How Highsnobiety Is Shaping the Current Media Landscape

How Highsnobiety Is Shaping the Current Media Landscape

A onetime ballerina, Ms. Bennett attended Sarah Lawrence College on a dance scholarship. When she told her adviser she wanted to write for magazines, the adviser suggested she write her thesis about the future of the industry. Instead Ms. Bennett pitched embedding in a middle school for four weeks, writing “about what teens are reading and how they’re reading it,” she said. The project helped her land a job after graduation at Seventeen.

“She really is a voice of and a champion of what young people care about,” Mr. Welch, the GQ editor, said. “And what young people care about isn’t exclusively, necessarily, all young subjects.”

Ms. Bennett, for example, doesn’t seem to hang out at bars or restaurants catering to the city’s cool 20-somethings. She spends her time at established fashion and media haunts, like Via Carota or Minetta Tavern or the Odeon.
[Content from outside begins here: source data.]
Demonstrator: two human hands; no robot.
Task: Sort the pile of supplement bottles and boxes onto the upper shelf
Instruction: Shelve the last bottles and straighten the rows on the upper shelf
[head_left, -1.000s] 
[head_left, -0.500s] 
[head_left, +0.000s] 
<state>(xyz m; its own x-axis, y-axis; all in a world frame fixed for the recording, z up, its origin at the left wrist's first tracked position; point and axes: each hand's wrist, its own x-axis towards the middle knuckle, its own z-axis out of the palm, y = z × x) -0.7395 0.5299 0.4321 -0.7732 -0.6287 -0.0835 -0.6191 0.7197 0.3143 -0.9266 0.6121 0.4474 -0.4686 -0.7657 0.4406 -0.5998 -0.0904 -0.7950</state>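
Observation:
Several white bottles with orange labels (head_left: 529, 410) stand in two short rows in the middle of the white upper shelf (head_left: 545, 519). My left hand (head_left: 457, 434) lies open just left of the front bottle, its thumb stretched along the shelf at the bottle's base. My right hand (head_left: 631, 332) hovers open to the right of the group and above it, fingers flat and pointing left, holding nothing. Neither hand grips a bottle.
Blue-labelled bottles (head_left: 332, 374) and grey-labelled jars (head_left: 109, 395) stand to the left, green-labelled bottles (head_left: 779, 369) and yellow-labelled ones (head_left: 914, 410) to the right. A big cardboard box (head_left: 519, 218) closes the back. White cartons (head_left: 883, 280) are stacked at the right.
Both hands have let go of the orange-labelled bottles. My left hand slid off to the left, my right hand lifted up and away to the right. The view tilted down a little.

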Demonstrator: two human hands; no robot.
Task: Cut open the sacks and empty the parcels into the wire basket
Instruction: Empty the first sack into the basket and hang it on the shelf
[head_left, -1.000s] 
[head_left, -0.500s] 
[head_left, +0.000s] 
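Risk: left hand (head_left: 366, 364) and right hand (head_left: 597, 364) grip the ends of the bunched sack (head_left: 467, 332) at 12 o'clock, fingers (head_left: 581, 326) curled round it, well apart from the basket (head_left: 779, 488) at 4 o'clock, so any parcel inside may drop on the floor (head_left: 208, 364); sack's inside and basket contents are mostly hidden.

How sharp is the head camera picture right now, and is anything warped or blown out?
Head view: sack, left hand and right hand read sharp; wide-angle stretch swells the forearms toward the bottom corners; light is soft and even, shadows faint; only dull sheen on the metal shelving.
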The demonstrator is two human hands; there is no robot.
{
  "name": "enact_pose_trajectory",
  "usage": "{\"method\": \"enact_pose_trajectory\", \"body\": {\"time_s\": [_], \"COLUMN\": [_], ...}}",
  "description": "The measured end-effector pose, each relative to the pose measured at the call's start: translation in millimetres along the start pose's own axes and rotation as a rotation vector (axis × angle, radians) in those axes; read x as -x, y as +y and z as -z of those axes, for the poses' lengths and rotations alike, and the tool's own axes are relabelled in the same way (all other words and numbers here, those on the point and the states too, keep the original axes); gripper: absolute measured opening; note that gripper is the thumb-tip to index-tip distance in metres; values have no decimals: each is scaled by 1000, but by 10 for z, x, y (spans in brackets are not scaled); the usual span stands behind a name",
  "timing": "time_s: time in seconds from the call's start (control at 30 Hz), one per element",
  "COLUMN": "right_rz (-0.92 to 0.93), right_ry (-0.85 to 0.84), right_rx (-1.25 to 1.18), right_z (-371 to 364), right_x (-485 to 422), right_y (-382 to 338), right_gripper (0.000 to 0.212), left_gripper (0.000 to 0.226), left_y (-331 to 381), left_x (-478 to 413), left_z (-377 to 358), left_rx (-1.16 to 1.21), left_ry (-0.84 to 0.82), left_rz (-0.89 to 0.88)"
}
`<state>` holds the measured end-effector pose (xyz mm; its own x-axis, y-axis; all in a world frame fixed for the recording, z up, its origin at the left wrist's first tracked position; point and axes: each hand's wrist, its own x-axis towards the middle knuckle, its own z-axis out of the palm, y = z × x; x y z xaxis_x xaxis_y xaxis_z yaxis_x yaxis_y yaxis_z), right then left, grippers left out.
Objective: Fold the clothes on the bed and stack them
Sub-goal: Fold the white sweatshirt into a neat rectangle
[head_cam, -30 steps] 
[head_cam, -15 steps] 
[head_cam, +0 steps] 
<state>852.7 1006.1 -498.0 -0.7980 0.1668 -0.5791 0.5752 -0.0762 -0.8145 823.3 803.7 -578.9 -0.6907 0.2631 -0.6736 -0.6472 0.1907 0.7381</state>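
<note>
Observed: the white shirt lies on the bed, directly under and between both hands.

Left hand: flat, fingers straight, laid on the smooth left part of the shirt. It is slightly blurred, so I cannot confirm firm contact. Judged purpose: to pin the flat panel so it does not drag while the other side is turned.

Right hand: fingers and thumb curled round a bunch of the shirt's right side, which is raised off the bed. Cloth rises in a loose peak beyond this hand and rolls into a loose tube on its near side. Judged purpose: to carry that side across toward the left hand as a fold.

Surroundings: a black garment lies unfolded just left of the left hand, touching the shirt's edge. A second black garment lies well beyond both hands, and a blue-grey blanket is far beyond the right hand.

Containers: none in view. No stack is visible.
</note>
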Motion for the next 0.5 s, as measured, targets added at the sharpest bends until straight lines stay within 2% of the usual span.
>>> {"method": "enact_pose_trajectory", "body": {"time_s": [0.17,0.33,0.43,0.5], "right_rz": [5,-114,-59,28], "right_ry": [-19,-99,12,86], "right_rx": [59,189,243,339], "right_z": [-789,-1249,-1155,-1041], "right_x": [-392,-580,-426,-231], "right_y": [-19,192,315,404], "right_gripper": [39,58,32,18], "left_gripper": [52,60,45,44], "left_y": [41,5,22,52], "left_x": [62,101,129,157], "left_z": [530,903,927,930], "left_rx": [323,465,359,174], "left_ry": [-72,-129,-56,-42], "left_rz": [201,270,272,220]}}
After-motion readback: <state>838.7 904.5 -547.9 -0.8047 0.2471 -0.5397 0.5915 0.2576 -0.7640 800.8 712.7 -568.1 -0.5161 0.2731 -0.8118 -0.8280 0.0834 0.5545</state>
One recent Thursday night, walking into the Odeon in TriBeCa, she immediately recognized a few young editors sitting at a table outside the restaurant.

She used to work with them at GQ, she explained, bouncing over to the table to say hello. “They said they all work at Vogue now,” Ms. Bennett reported when she returned.

By the end of 2005, Mr. Fischer was fielding brand requests to advertise on his sneaker blog. By 2010, those advertisements had shifted to sponsored content — or brands paying Highsnobiety to write positive pieces.

Over time, Mr. Fischer said, he realized branded stories “performed best if we shot our own imagery, too,” rather than republishing photos from the companies. This is how Highsnobiety gradually became “more like a full service creative agency, rather than just being a publisher.” Brands began asking Highsnobiety to host events, like pop-ups or parties related to the content Mr. Fischer’s team was producing.